## [Problem description]
Make an exact copy of the listing so that no picture is carried over.

** Opening Source material block **

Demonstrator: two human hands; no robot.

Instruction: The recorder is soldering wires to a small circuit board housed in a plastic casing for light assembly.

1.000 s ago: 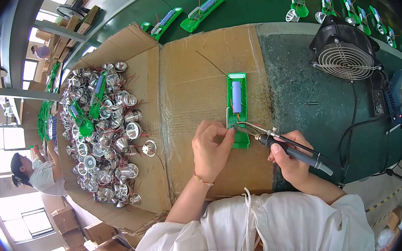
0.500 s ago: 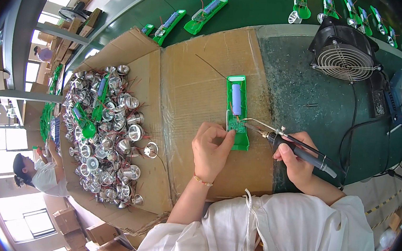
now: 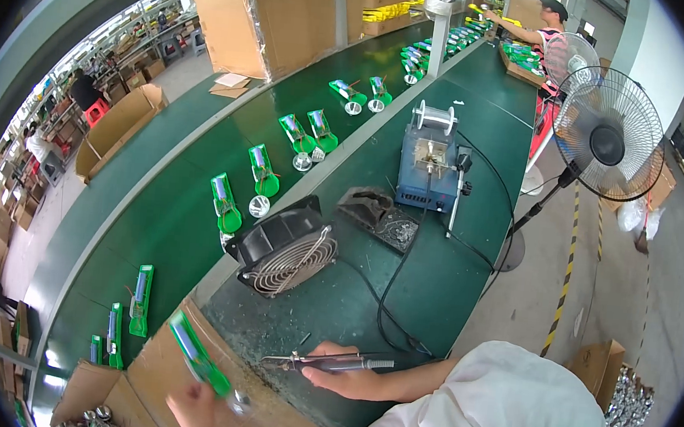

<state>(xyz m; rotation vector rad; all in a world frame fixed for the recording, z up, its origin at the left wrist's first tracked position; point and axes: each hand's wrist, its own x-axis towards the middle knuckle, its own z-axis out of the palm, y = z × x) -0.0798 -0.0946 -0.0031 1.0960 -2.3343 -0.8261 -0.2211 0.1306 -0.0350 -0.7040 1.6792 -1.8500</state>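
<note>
My right hand (image 3: 340,374) is closed round the dark handle of a soldering iron (image 3: 296,362), its tip pointing left above the green bench. My left hand (image 3: 193,412) is smeared by motion, so its fingers do not show well. It is beside the lower end of a green plastic housing (image 3: 198,354), which carries a blue-violet cylindrical cell and lies on cardboard. A shiny reflector cup (image 3: 240,402), also blurred, is just right of the left hand. Whether the hand touches the cup or its wires, I cannot tell.
A black fan with a wire guard (image 3: 294,250) stands ahead, near a blue soldering station (image 3: 427,168) with a solder spool and a dark iron stand (image 3: 378,217). Several green housings line the belt (image 3: 183,261). A pedestal fan (image 3: 606,145) is at right; a co-worker (image 3: 549,36) is beyond.
The view has swung right, showing the soldering station and pedestal fan. The iron's tip has come away from the housing's circuit board. A reflector cup now shows beside the housing's lower end.
</note>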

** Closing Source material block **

## [Result for this task]
Demonstrator: two human hands; no robot.

Instruction: The recorder is soldering wires to a small circuit board housed in a plastic casing for light assembly.

1.000 s ago: 
0.500 s ago: 
now: 

<state>(xyz m; rotation vector rad; all in a world frame fixed for the recording, z up, its origin at the left wrist's first tracked position; point and axes: each hand's wrist, its own x-axis towards the middle knuckle, its own z-axis out of the palm, y = z × x) -0.0798 -0.0946 -0.0031 1.0960 -2.3343 -0.8261 -0.2211 0.1306 -0.0350 -0.7040 1.6792 -1.8500</state>
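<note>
My right hand (image 3: 340,374) is closed round the dark handle of a soldering iron (image 3: 296,362), its tip pointing left above the green bench. My left hand (image 3: 193,412) is smeared by motion, so its fingers do not show well. It is beside the lower end of a green plastic housing (image 3: 198,354), which carries a blue-violet cylindrical cell and lies on cardboard. A shiny reflector cup (image 3: 240,402), also blurred, is just right of the left hand. Whether the hand touches the cup or its wires, I cannot tell.
A black fan with a wire guard (image 3: 294,250) stands ahead, near a blue soldering station (image 3: 427,168) with a solder spool and a dark iron stand (image 3: 378,217). Several green housings line the belt (image 3: 183,261). A pedestal fan (image 3: 606,145) is at right; a co-worker (image 3: 549,36) is beyond.
The view has swung right, showing the soldering station and pedestal fan. The iron's tip has come away from the housing's circuit board. A reflector cup now shows beside the housing's lower end.
</note>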

No additional output is needed.